Margaret Kemarre Turner, also known as M. K. Turner, (18 October 1938 – 5 July 2023) was an Arrernte woman, who belonged to the Akarre people. Turner was an elder in her community, an interpreter, artist and author. She was also involved with the Institute for Aboriginal Development in Alice Springs, Northern Territory, Australia where she taught language, culture and cross-cultural courses.

== Early life ==
Turner was born near Spotted Tiger region of Harts Range, Northern Territory, approximately 215 km north-east of Alice Springs. Her family was moved off the land due to an influx of miners and the creation of a large army base during World War II.

The family were initially moved by the government to the Catholic Church's Little Flower Mission in 1937 on Charles Creek; nearby The Bungalow.

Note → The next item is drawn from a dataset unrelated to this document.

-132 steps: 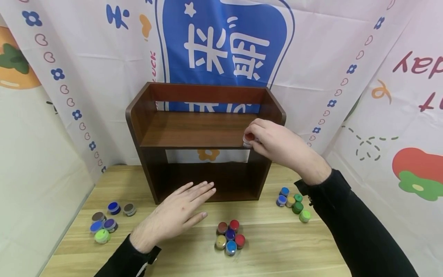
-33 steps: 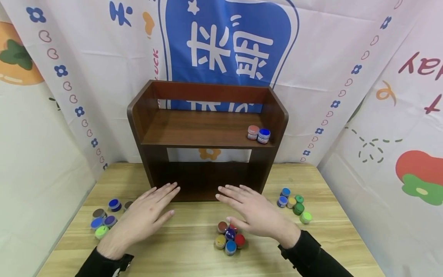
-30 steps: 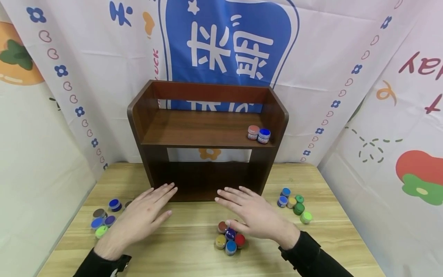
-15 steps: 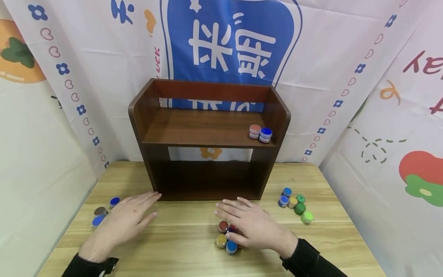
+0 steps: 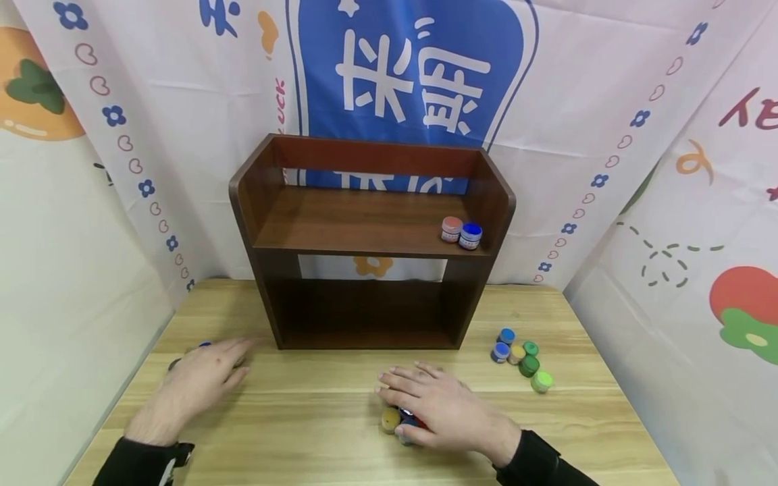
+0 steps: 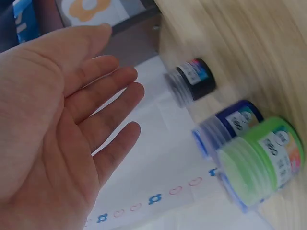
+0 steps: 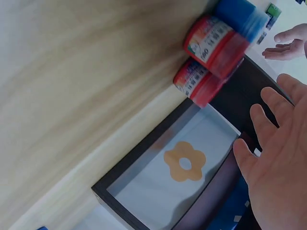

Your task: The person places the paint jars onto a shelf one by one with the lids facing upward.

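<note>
My left hand (image 5: 203, 378) hovers with loosely extended fingers over the left cluster of small paint jars, covering most of them in the head view. The left wrist view shows a light green jar (image 6: 264, 163), a dark blue jar (image 6: 237, 120) and a black-bodied jar (image 6: 194, 79) below an empty palm. Over the middle cluster is my right hand (image 5: 440, 408), fingers extended; a yellow jar (image 5: 391, 420) peeks out beside it. Two red jars, one of them nearer (image 7: 213, 45), and a blue jar (image 7: 240, 19) stand apart from that hand in the right wrist view.
A dark brown two-tier shelf (image 5: 365, 253) stands at the table's back. A reddish jar (image 5: 452, 229) and a blue jar (image 5: 471, 236) sit on its upper tier, right end. To the right on the wooden table (image 5: 292, 432) are several more jars, including a light green one (image 5: 542, 382).
Earlier my right hand held a reddish jar at the upper tier; it now stands there, released. That hand has come down over the middle cluster. My left hand has moved left over its cluster.
</note>
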Demonstrator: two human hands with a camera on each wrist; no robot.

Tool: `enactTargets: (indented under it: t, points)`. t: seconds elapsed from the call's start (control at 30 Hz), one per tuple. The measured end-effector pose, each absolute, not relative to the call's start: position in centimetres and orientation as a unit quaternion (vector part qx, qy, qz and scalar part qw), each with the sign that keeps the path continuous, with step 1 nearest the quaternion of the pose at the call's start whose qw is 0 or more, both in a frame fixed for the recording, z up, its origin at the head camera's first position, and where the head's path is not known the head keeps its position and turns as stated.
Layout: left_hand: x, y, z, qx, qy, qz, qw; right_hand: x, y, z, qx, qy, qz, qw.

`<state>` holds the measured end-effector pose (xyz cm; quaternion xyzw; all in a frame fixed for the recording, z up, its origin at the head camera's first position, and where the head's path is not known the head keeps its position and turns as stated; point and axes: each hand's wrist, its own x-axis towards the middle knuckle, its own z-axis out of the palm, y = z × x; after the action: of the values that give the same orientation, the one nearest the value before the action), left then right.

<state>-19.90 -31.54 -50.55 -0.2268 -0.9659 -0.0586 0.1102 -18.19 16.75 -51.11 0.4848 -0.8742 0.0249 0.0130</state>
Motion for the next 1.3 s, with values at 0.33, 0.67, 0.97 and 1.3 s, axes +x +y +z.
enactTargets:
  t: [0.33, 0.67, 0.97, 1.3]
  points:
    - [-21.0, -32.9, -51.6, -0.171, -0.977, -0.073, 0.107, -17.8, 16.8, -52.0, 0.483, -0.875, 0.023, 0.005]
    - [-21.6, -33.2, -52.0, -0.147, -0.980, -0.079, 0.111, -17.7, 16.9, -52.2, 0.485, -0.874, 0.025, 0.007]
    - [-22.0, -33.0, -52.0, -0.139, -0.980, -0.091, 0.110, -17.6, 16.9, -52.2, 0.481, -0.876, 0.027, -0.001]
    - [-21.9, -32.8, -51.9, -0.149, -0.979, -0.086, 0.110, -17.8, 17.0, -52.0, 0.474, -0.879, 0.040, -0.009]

The family were moved again, in 1942, by the army to the Catholic mission at Arltunga and, within a few years, they were moved to Santa Teresa Mission, now Ltyentye Apurte, where she started her formal education.

== Career ==
Turner had a long career working across Central Australia. Some of her key achievements were:

- Acting as a qualified language interpreter
- Teaching language and culture classes, as well as cross-cultural communication at the Institute for Aboriginal Development
- Working as an Anangkere (traditional healer)
- Being a founding member of Irrkelantye Learning Centre; focusing on inter-generational learning for Arrernte people
- Painting with Irrkerlantye Arts for many years.
- Being a director of the Apmeraltye Ingkerreka project; developing protocols to protect Arrernte intellectual property in native plants
- An elder to the board of Akeyulerre; the Central Australian Aboriginal Healing centre
- Founding Elder, Board member and ambassador for Children's Ground
- Working on the "Fifty words that everyone living in Mparntwe should know" project

== Personal life and death ==
Margaret Kemarre Turner, a mother, grandmother and great-grandmother, died on 5 July 2023. Survivors included
her grandchildren, Tiziana Turner, Janette Turner and Bevan Neil.

== Works ==
Bush Foods : Arrernte Foods of Central Australia: Nhenhe-areye Anwerne-arle Arlkweme, Alice Springs : IAD Press, 1996

Iwenhe Tyerrtye : What It Means to Be an Aboriginal Person, Alice Springs : IAD Press, 2010

== Awards ==
- 1997 Medal of the Order of Australia for her services to the Indigenous Community of Central Australia; particularly in relation to preserving language and culture and working as an interpreter.